Andi Sullivan, 27, Midfielder
Born in Honolulu and raised in Northern Virginia, Sullivan is nicknamed “Sunny”—which she attributes to her upbeat disposition, and the bright yellow cleats she once wore at a national-team camp. The Stanford grad was selected first overall in the 2018 NWSL draft by her hometown Washington Spirit, the team she still plays for today. Sullivan has started the last four national-team games at midfield, and figures to play an important role in her rookie World Cup. Sullivan and her husband, professional soccer player Drew Skundrich, first met at Stanford. They have four national titles between them (one for Sullivan, in 2017, and three for Skundrich, in 2015, 2016, and 2017).

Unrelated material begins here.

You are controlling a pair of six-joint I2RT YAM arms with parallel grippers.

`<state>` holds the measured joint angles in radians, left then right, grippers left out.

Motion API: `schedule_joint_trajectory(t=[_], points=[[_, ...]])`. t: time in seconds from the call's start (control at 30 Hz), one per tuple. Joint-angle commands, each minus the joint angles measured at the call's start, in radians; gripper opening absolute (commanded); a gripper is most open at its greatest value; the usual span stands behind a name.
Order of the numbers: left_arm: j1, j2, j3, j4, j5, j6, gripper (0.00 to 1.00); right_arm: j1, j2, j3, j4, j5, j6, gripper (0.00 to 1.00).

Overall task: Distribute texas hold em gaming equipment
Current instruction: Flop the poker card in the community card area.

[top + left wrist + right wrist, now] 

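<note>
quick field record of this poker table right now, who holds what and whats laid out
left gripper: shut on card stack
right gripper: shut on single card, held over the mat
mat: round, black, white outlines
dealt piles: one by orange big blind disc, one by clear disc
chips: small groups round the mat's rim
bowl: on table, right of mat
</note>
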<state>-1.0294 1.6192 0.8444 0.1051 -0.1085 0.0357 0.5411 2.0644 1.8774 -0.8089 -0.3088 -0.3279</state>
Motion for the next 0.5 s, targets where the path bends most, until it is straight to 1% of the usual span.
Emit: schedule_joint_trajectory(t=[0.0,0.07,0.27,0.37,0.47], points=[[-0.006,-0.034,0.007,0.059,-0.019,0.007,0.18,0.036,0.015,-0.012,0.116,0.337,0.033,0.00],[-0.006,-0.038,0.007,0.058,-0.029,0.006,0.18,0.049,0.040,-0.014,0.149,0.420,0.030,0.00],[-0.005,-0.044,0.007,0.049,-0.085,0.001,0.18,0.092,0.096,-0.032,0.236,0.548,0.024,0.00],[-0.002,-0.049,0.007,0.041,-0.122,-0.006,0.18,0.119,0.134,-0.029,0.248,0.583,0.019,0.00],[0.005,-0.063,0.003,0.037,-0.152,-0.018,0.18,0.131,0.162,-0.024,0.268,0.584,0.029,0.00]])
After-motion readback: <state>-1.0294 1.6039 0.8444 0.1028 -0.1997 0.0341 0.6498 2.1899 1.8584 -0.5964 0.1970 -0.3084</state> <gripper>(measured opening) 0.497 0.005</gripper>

In a video posted by U.S. Soccer last week, Sullivan named three talents she wished she had: the ability to whistle loudly, speak another language, and parallel park.

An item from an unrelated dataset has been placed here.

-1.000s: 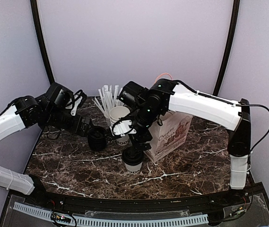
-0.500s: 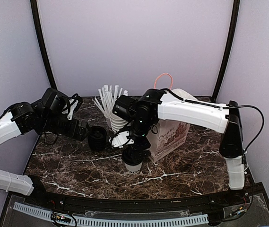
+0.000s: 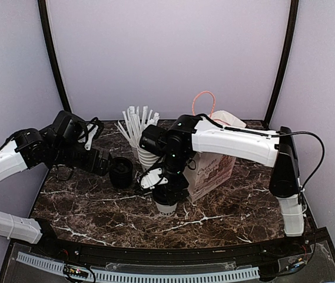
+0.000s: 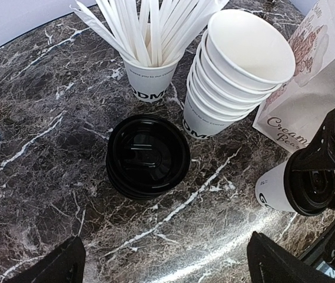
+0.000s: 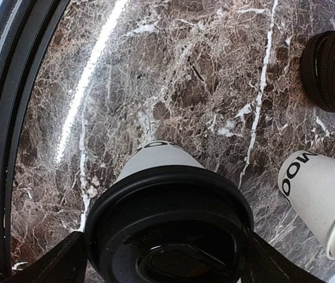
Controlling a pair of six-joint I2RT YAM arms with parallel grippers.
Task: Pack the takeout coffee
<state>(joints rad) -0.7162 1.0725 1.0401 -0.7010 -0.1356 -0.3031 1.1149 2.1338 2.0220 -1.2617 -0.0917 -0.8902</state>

Alyssa Thompson, 18, Forward
The youngest woman to make the U.S. World Cup team in 28 years, Thompson missed her high school graduation: she had a game for Angel City FC, her NWSL team. (She also missed middle school graduation, as she was at a U.S. Soccer youth camp in the Netherlands.) After Mallory Swanson, the team’s leading goal scorer this year, tore her left patella tendon in a game against Ireland in April, Thompson was whisked in for reinforcement. Swanson is out for the summer; Thompson will play in a World Cup ahead of schedule.
“She’s unpredictable,” says Andonovski. “You never know what she’s going to do. Is it going to be a one-on-one or one-on-two or give-and-go or a shot, right foot, left foot? She’s very, very hard to track or prepare for. Her creativity is very good and is something that will fit well with the group of forwards that she’s going to have around her.”

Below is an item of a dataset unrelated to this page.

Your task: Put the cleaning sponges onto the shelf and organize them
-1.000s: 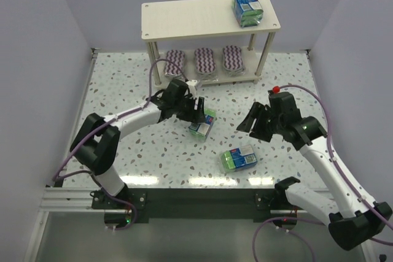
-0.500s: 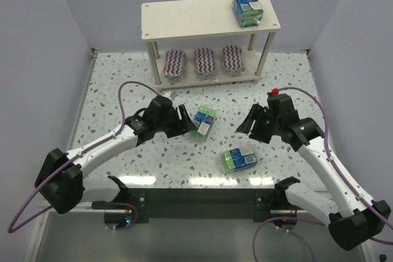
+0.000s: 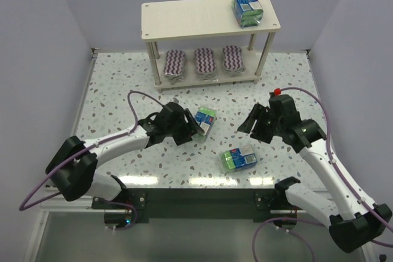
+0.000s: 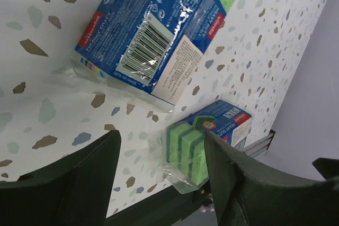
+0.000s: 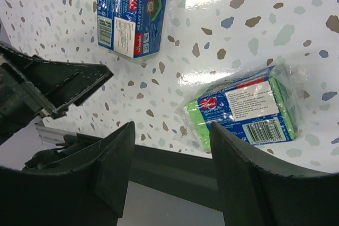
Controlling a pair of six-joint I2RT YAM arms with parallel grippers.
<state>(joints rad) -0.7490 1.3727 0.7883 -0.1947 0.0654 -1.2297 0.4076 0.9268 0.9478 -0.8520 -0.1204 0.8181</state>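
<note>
The cream shelf (image 3: 184, 16) stands at the back. One green-and-blue sponge pack (image 3: 247, 8) lies on its top board at the right end. Three zigzag oval pads (image 3: 207, 61) sit in a row on the lower board. Two more packs lie on the table: one (image 3: 204, 121) in the middle, also in the left wrist view (image 4: 153, 30), and one (image 3: 239, 158) nearer the front, also in the right wrist view (image 5: 243, 110). My left gripper (image 3: 188, 128) is open and empty, just left of the middle pack. My right gripper (image 3: 253, 122) is open and empty, above and right of the front pack.
The speckled table (image 3: 123, 90) has white walls on the left, right and back. A dark front rail (image 3: 202, 197) runs along the near edge. Purple cables loop off both arms.
My left arm drew back from the middle pack, leaving it on the table, then moved right again toward it. My right arm has barely moved.
</note>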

Lynn Williams, 30, Forward
After being one of the last players cut from the 2019 World Cup team, Williams forced herself to watch every game, back home, as the U.S. won it all in France. She calls it a low moment. “I was watching my friends live out their dream,” says Williams. “I was so happy for them but then devastated for myself.” But watching others have that experience was a necessary exercise. “As terrible as it felt for me, it was motivation,” she says. “That’s where you want to be.”
Williams spoke to TIME by phone en route to Yankee Stadium a few days after the World Cup roster announcement in June. She was throwing out the first pitch before the New York Yankees-Baltimore Orioles game on a Friday night. Williams leads her NWSL team, NJ/NY Gotham FC, in goals this season, with seven, fourth highest in the league. She bounced the pitch to the third-base side of home plate. She’ll save the strikes for this summer.